Auch deshalb fordert Przemyslaw Gosiewski, Chef des einflussreichen Parlamentarierclubs der konservativen Regierungspartei PiS (Partei „Recht und Gerechtigkeit), dass die Läden am Feiertag geschlossen bleiben, „um die nationale Kultur zu wahren“. Zudem will seine Regierung das Filialnetz internationaler Supermarktketten begrenzen. Laut seiner Parteikollegin Teresa Lubinska, der neuen Finanzministerin, gehe es darum, den polnischen Einzelhandel zu schützen. Außerdem seien die großen Supermärkte „in Polen nicht gerne gesehen“. Premierminister Kazimierz Marcinkiewicz, ebenfalls PiS, unterstützt eine entsprechende Gesetzesinitiative mit den Worten: „Diese Hypermärkte tragen sowieso nicht zum Wirtschaftswachstum in Polen bei“.

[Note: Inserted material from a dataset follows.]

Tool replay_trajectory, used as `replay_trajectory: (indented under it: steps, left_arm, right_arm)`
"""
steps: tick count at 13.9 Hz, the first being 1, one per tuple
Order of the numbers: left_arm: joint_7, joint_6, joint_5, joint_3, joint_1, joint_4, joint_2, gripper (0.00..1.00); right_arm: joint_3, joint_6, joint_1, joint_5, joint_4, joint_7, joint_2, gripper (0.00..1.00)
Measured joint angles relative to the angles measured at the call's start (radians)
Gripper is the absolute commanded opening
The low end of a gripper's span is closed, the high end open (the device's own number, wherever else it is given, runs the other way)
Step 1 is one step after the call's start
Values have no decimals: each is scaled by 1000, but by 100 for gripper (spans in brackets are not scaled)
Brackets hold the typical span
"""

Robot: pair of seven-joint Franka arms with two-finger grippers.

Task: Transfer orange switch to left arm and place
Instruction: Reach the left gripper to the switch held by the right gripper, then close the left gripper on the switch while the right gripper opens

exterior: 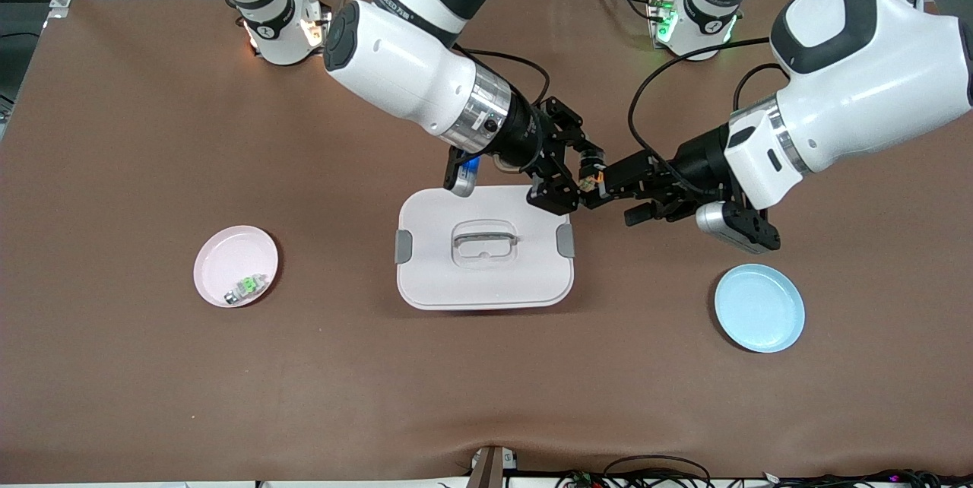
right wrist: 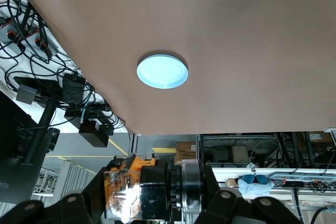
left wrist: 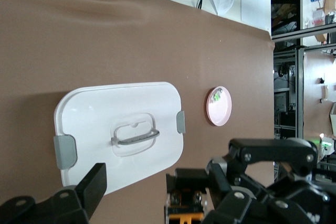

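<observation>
The orange switch [exterior: 589,182] is a tiny black part with an orange face, held up in the air. My right gripper [exterior: 579,182] is shut on it, over the corner of the white lidded box [exterior: 486,279] that lies farther from the front camera, toward the left arm's end. In the right wrist view the switch [right wrist: 123,187] sits between the right gripper's [right wrist: 152,203] fingers. My left gripper [exterior: 619,195] is open, its fingers spread wide around the switch [left wrist: 191,205]. The box [left wrist: 100,114] lies below the left gripper [left wrist: 168,203].
A pink plate [exterior: 228,256] with a small silver and green piece [exterior: 247,286] lies toward the right arm's end. A blue plate [exterior: 759,308] lies toward the left arm's end, nearer the front camera than the grippers. It also shows in the right wrist view [right wrist: 162,71].
</observation>
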Motion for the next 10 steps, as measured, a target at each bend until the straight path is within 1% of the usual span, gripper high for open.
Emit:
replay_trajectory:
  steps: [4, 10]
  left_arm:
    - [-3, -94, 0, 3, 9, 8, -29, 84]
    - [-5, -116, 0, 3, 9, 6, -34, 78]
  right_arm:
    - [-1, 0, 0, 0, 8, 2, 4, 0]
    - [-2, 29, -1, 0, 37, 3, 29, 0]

„Ich kann mir nicht vorstellen, dass so ein Gesetz durchkommt“, hält Metro-Sprecher Albrecht von Truchsess dagegen, „und wenn, dann nützt es nicht den kleinen Einzelhändlern, sondern Konzernen, wie etwa Lidl“. Von Truchsess bezieht sich auf die Idee, in Kleinstädten bis 15 000 Einwohnern Geschäfte mit einer Verkaufsfläche von über 300 Quadtratmetern generell zu verbieten. Polen ist für die Metro Gruppe der zweitwichtigste Standort nach Deutschland. Sie beschäftigt – laut eigener Angaben – 19 000 Mitarbeiter in 94 Filialen, darunter auch bei „Metro“ und „Real“, die nun unter Beschuss stehen. Die Metro-Elektrofachmärkte „Media Markt“ und „Saturn“ und die Metro-Baumarktkette „Praktiker“ gibt es ebenfalls in Polen.
Der deutsche Handelsriese aus Köln hat im vergangenen Jahr in Polen 2,7 Milliarden Euro umgesetzt; und das vor einer Woche vorgelegte Quartalsergebnis weist für ganz Osteuropa ein Umsatzwachstum von 22 Prozent aus. Metro Polen ist das viertgrößte Unternehmen im Land. Von der Einschränkung betroffen wären zudem große französische Ketten wie Geant, Auchan und Intermarché, sowie die britische Tesco-Gruppe, die allein 20 000 Menschen in Polen beschäftigt.
Metro ist seit elf Jahren in Polen, als eines der ersten Mitglieder der deutsch-polnischen Industrie- und Handelskammer, deren Stellvertretender Geschäftsführer Marko Walde die neue polnische Regierung angreift: „Bedenkt man, dass vor einigen Jahren die Hypermarktketten noch mit Steuervorteilen dazu aufgefordert worden sind, in Polen zu investieren, ist es ein verheerendes Signal, wenn jetzt diesen Investoren gesagt wird, dass sie nicht willkommen sind“.
Gut vorstellbar, dass der Supermarkt-Streit in Polen auch Auswirkungen aus Deutschland hat und deutsche Kunden wie das Rentnerehepaar Staske aus Berlin-Britz demnächst an Sonn- und Feiertagen urplötzlich vor verschlossenen Türen stehen.